◆ Problem statement:
Nothing outside the range below should be printed. Output exactly the lines from the line with "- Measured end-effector" to the line with "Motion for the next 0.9", both included.

◆ Supplied entries:
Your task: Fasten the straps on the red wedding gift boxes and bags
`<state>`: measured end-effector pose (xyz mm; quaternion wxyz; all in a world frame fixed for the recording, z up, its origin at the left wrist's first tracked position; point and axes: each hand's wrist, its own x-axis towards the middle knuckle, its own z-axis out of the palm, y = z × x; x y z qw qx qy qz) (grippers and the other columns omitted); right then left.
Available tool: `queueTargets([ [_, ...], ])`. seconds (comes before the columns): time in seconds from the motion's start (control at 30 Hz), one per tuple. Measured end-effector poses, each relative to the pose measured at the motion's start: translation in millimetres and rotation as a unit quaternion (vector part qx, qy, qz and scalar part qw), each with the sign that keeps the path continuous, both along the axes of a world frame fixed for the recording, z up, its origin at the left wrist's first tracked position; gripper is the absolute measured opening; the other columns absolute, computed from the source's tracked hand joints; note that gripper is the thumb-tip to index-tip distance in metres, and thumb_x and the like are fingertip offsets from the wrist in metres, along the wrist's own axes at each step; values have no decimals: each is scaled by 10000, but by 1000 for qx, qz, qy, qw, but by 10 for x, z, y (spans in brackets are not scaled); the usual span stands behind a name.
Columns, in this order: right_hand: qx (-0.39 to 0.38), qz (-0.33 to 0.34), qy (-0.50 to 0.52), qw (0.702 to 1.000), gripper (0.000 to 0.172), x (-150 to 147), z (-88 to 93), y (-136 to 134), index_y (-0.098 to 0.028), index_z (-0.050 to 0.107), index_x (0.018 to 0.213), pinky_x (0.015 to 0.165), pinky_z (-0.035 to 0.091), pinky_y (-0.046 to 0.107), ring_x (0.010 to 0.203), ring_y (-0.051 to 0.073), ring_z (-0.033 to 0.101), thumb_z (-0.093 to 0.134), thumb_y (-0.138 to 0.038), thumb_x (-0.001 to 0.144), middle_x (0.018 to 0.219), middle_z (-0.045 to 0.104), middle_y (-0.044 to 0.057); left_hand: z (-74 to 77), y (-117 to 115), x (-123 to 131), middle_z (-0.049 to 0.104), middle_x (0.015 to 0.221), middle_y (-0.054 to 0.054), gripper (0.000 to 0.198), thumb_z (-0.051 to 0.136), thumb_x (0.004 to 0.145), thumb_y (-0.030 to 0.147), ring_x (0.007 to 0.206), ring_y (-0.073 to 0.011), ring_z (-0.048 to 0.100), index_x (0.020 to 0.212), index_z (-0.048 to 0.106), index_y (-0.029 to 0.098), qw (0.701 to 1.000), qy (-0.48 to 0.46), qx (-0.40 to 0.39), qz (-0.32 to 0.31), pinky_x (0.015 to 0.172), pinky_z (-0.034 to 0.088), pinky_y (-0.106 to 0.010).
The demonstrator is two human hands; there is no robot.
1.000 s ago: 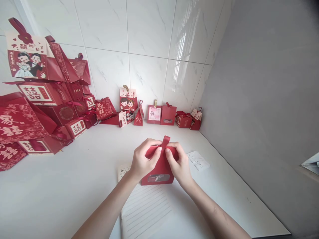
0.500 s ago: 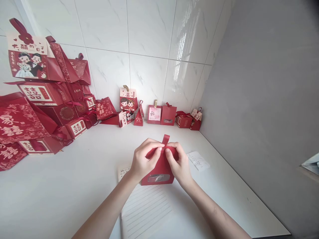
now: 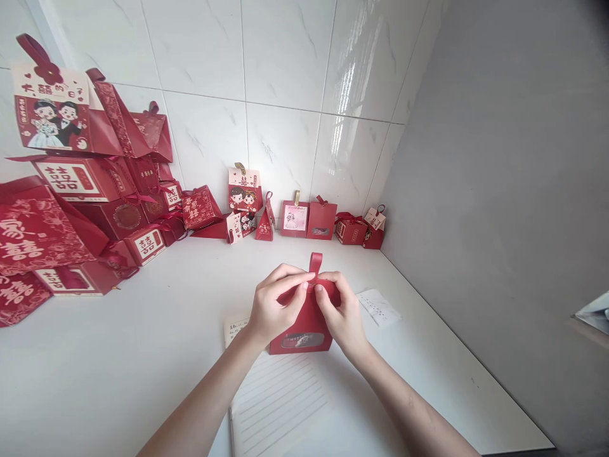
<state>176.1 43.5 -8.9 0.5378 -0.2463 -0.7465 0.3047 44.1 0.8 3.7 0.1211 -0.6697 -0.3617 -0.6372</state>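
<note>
A red gift box (image 3: 308, 317) stands upright on the table in front of me, with a clear oval window low on its near face. From its top rises a red ribbon loop (image 3: 315, 263). My left hand (image 3: 280, 301) pinches the top edge at the left of the ribbon, thumb in front. On the other side, my right hand (image 3: 340, 304) grips the same edge, its thumb close to the left one. Beneath and behind the box lies an open lined notebook (image 3: 278, 406), partly covered by my left forearm.
Stacked red gift boxes (image 3: 104, 219) fill the left side. Along the tiled wall (image 3: 280, 57) stands a row of small gift boxes (image 3: 322, 221). A slip of white paper (image 3: 379, 308) with handwriting lies right of my hands on the white table (image 3: 166, 355). A grey wall (image 3: 499, 190) bounds the right.
The ribbon loop stands slightly higher and straighter above my fingers. Both hands keep almost the same grip on the gift box.
</note>
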Motion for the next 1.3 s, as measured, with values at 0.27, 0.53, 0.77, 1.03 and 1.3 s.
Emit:
queueTargets([
  [0.27,-12,3,3,1000,120,3,0,2,-228,576,864,615,443,285,695,161,569,488,-295,909,795,622,5,11,-7,7,659,816,-18,291,543,824,28,715,-115,644,987,703,208,1000,6,6,4,629,553,-223],
  [0.53,-18,4,-1,1000,113,3,25,3,-225,574,837,589,446,278,676,156,567,494,-284,891,778,626,2,-6,-7,-19,732,877,-32,263,551,831,68,755,-140,688,975,713,217,1000,2,-24,9,660,586,-250],
  [0.77,-16,7,-2,1000,107,6,21,3,-231,575,843,609,456,287,701,163,576,494,-282,890,793,628,4,11,-15,-2,693,800,-13,253,552,831,65,703,-123,661,949,711,221,1000,-6,-20,9,621,559,-231],
  [1.03,35,-10,33,999,111,-20,-66,12,-249,519,1017,716,485,305,832,169,599,496,-250,909,936,619,19,5,-9,-2,653,768,-8,223,553,832,63,683,-118,634,933,690,207,1000,-2,-18,7,614,540,-234],
  [1.3,78,-21,24,996,79,-19,-95,30,-243,533,983,711,485,327,811,179,574,472,-258,934,887,586,33,-9,-7,-7,698,828,-26,206,535,844,88,747,-146,669,922,681,210,1000,0,-26,12,664,566,-265],
])
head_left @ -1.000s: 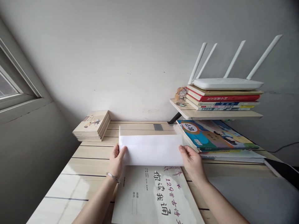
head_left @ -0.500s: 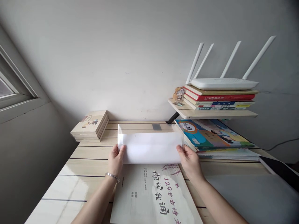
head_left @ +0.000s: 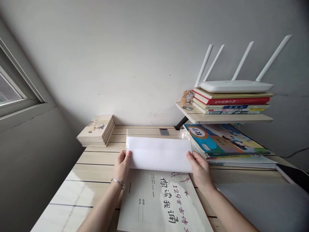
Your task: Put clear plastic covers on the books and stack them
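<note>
Head view: both grips (head_left: pixel 122 166) (head_left: pixel 201 168) pinch white paper's (head_left: pixel 159 155) edges, desk (head_left: pixel 96 169) stretching left.

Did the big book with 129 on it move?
No, the big book lies in the same place against the striped table; the whole view just shifts slightly.

Two hands (head_left: pixel 122 166), one router (head_left: pixel 236 86), four antennas (head_left: pixel 242 61).

A white router (head_left: pixel 236 86) tops stacked books (head_left: pixel 238 101) on a shelf (head_left: pixel 193 116), with beige booklets (head_left: pixel 96 132) piled leftward.
</note>
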A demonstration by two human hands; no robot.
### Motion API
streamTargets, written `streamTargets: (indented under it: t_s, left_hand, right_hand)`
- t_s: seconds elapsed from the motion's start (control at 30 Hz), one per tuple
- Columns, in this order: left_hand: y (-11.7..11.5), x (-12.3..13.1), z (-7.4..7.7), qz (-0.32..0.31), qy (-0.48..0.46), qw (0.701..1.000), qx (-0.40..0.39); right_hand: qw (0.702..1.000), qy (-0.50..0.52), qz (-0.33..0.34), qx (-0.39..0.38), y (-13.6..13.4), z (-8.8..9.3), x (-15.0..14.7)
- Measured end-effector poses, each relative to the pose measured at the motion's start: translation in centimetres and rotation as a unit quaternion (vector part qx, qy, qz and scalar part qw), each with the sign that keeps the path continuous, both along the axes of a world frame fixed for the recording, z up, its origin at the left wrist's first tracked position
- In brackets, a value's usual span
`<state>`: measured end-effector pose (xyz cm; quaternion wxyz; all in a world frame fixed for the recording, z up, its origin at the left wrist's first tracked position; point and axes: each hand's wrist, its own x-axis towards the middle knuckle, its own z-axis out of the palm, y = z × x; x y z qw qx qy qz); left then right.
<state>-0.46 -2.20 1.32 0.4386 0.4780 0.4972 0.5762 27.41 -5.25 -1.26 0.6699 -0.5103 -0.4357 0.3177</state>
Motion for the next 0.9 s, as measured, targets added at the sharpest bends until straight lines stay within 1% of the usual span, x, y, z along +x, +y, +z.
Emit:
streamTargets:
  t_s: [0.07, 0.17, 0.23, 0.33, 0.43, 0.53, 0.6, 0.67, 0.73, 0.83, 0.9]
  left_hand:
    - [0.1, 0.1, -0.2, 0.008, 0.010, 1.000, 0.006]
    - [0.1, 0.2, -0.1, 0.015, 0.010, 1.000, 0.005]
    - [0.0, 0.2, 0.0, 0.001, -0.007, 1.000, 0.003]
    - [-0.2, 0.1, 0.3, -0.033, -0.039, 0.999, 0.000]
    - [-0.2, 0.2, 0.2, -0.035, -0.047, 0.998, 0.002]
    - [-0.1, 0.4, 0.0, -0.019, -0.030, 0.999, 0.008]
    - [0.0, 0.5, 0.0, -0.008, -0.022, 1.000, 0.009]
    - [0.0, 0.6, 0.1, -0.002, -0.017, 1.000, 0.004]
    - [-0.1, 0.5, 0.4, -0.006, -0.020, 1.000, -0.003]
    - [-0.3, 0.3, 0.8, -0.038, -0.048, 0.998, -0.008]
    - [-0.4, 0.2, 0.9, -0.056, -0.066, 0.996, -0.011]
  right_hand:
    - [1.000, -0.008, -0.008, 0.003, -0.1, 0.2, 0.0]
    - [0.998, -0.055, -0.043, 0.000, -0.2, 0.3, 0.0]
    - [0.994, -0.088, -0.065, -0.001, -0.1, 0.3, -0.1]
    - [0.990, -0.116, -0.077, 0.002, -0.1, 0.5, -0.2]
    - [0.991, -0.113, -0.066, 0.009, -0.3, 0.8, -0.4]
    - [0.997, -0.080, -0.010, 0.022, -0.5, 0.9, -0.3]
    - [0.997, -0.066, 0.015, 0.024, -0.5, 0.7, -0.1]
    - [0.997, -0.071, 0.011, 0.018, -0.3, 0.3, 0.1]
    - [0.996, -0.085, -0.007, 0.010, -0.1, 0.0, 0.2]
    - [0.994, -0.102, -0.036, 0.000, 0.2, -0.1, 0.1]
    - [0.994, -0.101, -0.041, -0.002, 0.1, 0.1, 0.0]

◆ Output for this exercise:
- Measured end-effector poses, each relative to the pose measured at the motion's start: translation in centimetres and rotation as a unit quaternion (vector part qx, qy, qz and scalar part qw), each with the sign that keeps the path continuous, both along the axes of a world frame fixed for the recording, z up, its origin at the left wrist's first tracked position
- In brackets, a value's usual span
`<state>`: measured end-effector pose (xyz cm; quaternion wxyz; all in a world frame fixed for the recording, z up, its origin at the left wrist's first tracked position; point and axes: each hand's wrist, its own x-axis towards the middle knuckle, its own z-axis out of the palm, y = z × x; x y z qw qx qy qz); left then right.
<state>-0.46 -2.20 1.32 0.4386 0.4780 0.4972 0.5762 27.41 -5.25 -1.26 0.6699 -0.5103 -0.4357 0.3177</state>
Motion for the next 0.9 s, as measured, targets added at the sharpest bends until straight lines stay within 1% of the usual span, x, y, z along +x, +y, +z.

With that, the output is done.